- Data under study
* * * * * * *

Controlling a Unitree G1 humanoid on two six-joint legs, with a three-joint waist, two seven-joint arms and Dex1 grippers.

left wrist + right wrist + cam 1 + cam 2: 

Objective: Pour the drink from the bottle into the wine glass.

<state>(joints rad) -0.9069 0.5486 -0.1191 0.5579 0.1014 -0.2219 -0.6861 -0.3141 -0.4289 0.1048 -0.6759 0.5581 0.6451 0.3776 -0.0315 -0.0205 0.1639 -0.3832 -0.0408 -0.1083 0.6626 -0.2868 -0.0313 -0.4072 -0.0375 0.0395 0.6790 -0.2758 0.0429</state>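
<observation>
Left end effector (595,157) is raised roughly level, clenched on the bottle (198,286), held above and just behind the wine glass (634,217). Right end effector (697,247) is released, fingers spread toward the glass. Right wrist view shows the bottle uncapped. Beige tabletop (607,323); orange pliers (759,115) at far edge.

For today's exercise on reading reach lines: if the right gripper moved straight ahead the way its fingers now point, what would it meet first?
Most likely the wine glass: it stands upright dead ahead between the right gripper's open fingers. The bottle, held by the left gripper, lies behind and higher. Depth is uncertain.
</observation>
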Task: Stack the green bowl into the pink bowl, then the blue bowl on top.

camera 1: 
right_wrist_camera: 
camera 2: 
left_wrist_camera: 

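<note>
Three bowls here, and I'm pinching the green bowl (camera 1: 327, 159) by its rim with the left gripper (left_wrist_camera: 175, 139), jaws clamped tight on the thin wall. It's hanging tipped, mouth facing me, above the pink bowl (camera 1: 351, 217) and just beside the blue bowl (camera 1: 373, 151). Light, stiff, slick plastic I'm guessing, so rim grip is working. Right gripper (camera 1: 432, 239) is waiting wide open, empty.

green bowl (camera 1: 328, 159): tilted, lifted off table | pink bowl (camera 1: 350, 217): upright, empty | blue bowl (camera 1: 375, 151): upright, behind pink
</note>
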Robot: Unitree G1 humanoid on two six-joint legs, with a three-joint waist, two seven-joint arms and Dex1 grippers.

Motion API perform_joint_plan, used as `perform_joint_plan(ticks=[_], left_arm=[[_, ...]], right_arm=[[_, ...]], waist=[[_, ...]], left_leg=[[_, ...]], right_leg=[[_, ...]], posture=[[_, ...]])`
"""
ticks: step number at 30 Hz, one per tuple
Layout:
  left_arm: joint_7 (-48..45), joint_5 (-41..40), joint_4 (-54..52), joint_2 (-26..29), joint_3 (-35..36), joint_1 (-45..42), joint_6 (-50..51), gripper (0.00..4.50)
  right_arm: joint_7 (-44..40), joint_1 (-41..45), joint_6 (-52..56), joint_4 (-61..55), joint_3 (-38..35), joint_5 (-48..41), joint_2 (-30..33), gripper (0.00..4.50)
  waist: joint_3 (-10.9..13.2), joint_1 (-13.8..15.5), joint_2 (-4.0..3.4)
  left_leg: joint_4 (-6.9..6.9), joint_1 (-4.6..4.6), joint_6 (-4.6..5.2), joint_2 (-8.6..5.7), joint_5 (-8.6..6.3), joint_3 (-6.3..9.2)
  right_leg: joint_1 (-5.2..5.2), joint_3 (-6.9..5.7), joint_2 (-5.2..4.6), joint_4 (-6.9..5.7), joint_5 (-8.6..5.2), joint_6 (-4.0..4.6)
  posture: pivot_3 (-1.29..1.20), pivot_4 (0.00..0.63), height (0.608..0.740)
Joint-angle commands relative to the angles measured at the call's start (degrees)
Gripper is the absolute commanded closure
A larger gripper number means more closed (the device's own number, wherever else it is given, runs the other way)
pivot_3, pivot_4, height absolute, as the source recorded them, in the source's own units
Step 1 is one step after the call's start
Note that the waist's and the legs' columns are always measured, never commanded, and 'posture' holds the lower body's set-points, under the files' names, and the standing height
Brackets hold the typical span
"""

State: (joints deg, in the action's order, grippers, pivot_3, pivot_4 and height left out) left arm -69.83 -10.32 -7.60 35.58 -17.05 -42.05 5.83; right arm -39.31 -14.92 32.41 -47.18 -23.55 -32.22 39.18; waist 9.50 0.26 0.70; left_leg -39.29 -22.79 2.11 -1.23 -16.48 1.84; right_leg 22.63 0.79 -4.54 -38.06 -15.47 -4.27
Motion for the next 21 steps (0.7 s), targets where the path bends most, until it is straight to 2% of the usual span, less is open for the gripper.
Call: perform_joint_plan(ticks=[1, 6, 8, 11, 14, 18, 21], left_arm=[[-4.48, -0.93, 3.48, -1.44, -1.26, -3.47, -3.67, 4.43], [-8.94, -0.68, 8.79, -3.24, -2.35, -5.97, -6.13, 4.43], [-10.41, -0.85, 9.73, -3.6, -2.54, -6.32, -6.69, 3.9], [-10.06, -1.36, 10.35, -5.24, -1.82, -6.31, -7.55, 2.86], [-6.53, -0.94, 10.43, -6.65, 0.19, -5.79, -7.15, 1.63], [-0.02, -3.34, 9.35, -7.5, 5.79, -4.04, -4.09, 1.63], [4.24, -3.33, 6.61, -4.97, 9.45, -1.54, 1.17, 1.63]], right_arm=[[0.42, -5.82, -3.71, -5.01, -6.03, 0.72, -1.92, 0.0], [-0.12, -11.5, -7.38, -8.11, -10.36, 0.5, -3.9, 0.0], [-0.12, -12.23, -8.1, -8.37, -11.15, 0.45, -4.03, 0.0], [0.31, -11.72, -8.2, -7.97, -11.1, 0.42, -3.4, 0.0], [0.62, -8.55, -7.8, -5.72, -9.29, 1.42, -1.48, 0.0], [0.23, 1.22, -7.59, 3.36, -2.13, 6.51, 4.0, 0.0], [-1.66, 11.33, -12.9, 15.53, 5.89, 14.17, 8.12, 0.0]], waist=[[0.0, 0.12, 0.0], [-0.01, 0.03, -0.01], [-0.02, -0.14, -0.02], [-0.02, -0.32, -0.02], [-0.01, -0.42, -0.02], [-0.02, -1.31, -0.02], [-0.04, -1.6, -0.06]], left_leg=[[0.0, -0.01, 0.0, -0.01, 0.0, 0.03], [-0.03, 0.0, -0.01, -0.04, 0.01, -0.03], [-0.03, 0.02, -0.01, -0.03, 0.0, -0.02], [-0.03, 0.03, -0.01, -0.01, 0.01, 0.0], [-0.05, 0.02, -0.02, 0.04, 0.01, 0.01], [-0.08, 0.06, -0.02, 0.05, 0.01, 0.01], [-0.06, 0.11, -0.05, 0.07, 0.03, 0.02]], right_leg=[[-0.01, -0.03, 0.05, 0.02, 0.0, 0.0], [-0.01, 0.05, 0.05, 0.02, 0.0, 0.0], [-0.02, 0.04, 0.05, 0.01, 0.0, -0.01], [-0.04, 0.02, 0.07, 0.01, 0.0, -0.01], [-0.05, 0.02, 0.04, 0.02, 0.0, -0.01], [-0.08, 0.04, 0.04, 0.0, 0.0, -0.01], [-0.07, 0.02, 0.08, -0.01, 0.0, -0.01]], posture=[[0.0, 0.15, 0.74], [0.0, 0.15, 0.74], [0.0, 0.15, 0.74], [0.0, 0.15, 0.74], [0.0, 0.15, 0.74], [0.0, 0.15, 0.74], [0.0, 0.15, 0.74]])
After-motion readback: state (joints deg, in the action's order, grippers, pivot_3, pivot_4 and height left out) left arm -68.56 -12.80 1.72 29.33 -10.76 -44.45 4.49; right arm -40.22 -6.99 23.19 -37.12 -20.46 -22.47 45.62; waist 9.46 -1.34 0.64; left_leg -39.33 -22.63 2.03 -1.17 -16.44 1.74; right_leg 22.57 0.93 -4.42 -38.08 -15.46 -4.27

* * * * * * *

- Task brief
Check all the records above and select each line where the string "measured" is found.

- Written response
Joint-angle commands relative to the angles measured at the call's start (degrees)
Note that the waist's and the legs' columns are always measured, never commanded, and 'posture' holds the lower body's set-points, under the files' names, and the standing height

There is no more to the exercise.